Start of TASK DATA
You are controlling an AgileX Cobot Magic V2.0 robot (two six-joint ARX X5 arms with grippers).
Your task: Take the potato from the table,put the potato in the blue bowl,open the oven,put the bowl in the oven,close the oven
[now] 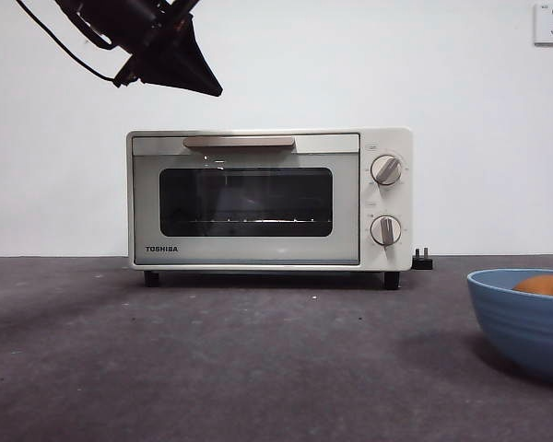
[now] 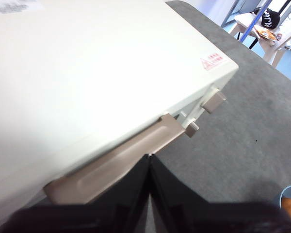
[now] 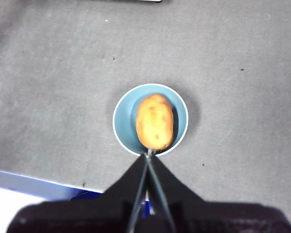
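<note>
Dark grey, faintly mottled worktop [image 1: 212, 368] carries everything; nearest, at its right edge, sits the wide matte blue bowl [image 1: 525, 318] with the smooth orange-tan potato [image 3: 155, 121] already inside, so that step looks done. High above it the right pincer [image 3: 148, 154] hangs with jaws pressed together, empty. Farther back stands the cream-white oven [image 1: 269, 198], door closed; the left pincer [image 2: 149, 158], jaws together, hovers over its beige bar handle [image 2: 116, 162], probably to pull it down.
</note>
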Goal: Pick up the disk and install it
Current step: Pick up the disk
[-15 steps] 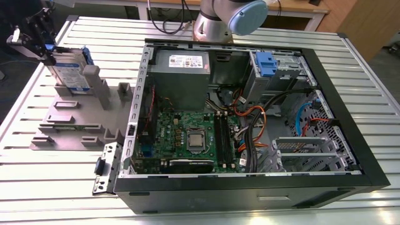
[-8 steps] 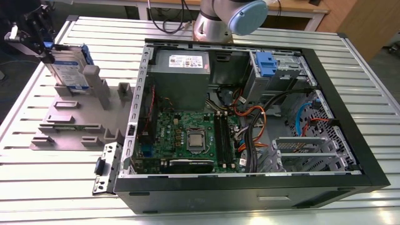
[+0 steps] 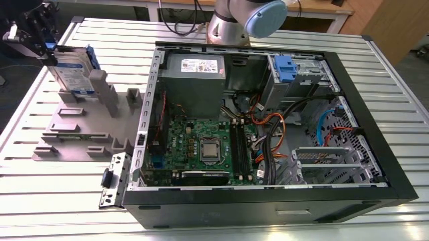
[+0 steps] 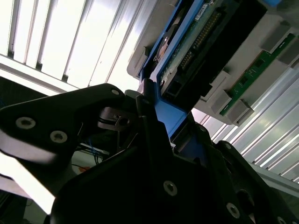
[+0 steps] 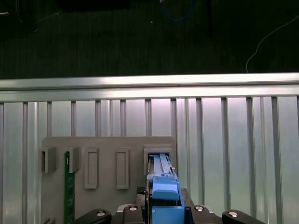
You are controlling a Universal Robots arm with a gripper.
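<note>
The disk (image 3: 70, 75) stands on edge in a slot at the far end of the grey holder plate (image 3: 80, 131), at the exterior view's left; its silver body, white-and-blue label and blue frame show. My gripper (image 3: 48, 46) sits at its upper end, black fingers clamped on the blue frame. In the first wrist view the disk's blue edge (image 5: 161, 179) runs from my gripper (image 5: 161, 212) down into the slot. In the second wrist view the disk's circuit-board side (image 4: 196, 42) shows beyond the fingers (image 4: 149, 107).
An open computer case (image 3: 375, 118) lies on the slatted metal table (image 3: 60, 201) at the exterior view's right, with motherboard, cables and a drive bay holding a blue clip (image 3: 285, 68). A green memory stick (image 5: 70, 186) stands in the holder. The arm's base (image 3: 231, 22) is behind the case.
</note>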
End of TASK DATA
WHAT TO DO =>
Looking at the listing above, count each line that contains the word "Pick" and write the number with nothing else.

REPLY =>
2